Dataset excerpt.
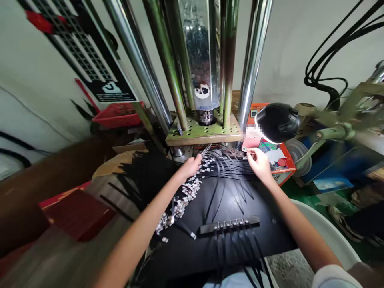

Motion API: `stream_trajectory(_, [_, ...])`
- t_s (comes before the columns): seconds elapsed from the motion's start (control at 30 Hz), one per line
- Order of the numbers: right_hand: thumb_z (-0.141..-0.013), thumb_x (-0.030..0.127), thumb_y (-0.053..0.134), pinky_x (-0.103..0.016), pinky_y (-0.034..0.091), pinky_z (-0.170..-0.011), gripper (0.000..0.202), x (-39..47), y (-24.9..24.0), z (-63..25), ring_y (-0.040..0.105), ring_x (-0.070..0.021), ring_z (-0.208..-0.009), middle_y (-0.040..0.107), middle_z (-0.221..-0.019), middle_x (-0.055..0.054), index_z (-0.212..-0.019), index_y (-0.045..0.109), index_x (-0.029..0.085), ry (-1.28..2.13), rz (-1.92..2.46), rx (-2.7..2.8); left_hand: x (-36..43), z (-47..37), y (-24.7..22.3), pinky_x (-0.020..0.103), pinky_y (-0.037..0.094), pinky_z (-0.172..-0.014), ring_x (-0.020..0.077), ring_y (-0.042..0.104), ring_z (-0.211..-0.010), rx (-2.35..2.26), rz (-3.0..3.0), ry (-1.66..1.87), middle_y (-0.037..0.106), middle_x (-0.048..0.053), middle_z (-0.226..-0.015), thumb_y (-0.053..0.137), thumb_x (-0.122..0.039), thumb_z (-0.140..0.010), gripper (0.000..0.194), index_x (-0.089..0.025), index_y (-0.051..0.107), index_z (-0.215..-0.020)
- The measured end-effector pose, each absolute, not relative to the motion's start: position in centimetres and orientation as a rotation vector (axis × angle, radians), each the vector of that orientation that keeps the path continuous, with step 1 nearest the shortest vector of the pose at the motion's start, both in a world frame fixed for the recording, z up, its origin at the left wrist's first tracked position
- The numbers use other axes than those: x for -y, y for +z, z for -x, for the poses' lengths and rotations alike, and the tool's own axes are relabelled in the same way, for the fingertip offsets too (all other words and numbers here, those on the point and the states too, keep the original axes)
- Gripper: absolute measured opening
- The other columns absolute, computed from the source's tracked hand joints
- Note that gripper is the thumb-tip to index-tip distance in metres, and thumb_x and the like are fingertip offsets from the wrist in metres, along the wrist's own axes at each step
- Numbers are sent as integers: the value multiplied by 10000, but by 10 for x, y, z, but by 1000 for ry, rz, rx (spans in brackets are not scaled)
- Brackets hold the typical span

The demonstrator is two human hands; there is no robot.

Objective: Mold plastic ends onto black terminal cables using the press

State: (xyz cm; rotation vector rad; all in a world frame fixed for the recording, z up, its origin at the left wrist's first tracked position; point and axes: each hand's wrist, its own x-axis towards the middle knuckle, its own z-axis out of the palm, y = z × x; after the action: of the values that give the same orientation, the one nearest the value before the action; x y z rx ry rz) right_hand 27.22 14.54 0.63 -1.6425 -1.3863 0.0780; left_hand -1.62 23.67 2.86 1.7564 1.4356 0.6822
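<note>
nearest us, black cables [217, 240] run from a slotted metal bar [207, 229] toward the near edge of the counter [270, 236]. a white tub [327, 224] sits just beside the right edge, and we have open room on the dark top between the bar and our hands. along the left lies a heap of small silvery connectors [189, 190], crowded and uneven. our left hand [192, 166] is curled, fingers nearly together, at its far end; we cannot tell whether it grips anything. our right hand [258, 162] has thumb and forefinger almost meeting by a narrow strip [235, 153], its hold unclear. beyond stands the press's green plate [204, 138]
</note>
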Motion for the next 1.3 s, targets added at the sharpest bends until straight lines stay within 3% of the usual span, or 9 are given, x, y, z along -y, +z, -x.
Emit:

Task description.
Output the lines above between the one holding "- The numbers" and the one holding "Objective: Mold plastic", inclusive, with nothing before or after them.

Written response.
- The numbers use other axes than those: x for -y, y for +z, z for -x, for the poses' lengths and rotations alike, and the tool's own axes are relabelled in the same way, for the fingertip offsets too (all other words and numbers here, those on the point and the states too, keep the original axes)
- Gripper: absolute measured opening
- The other columns absolute, computed from the source's tracked hand joints
- Note that gripper is the thumb-tip to index-tip distance in metres, and thumb_x and the like are fingertip offsets from the wrist in metres, along the wrist's own axes at each step
- Numbers are sent as integers: the value multiplied by 10000, but by 10 for x, y, z, but by 1000 for ry, rz, rx (spans in brackets are not scaled)
- Brackets hold the typical span

The demonstrator is two human hands; there is no robot.

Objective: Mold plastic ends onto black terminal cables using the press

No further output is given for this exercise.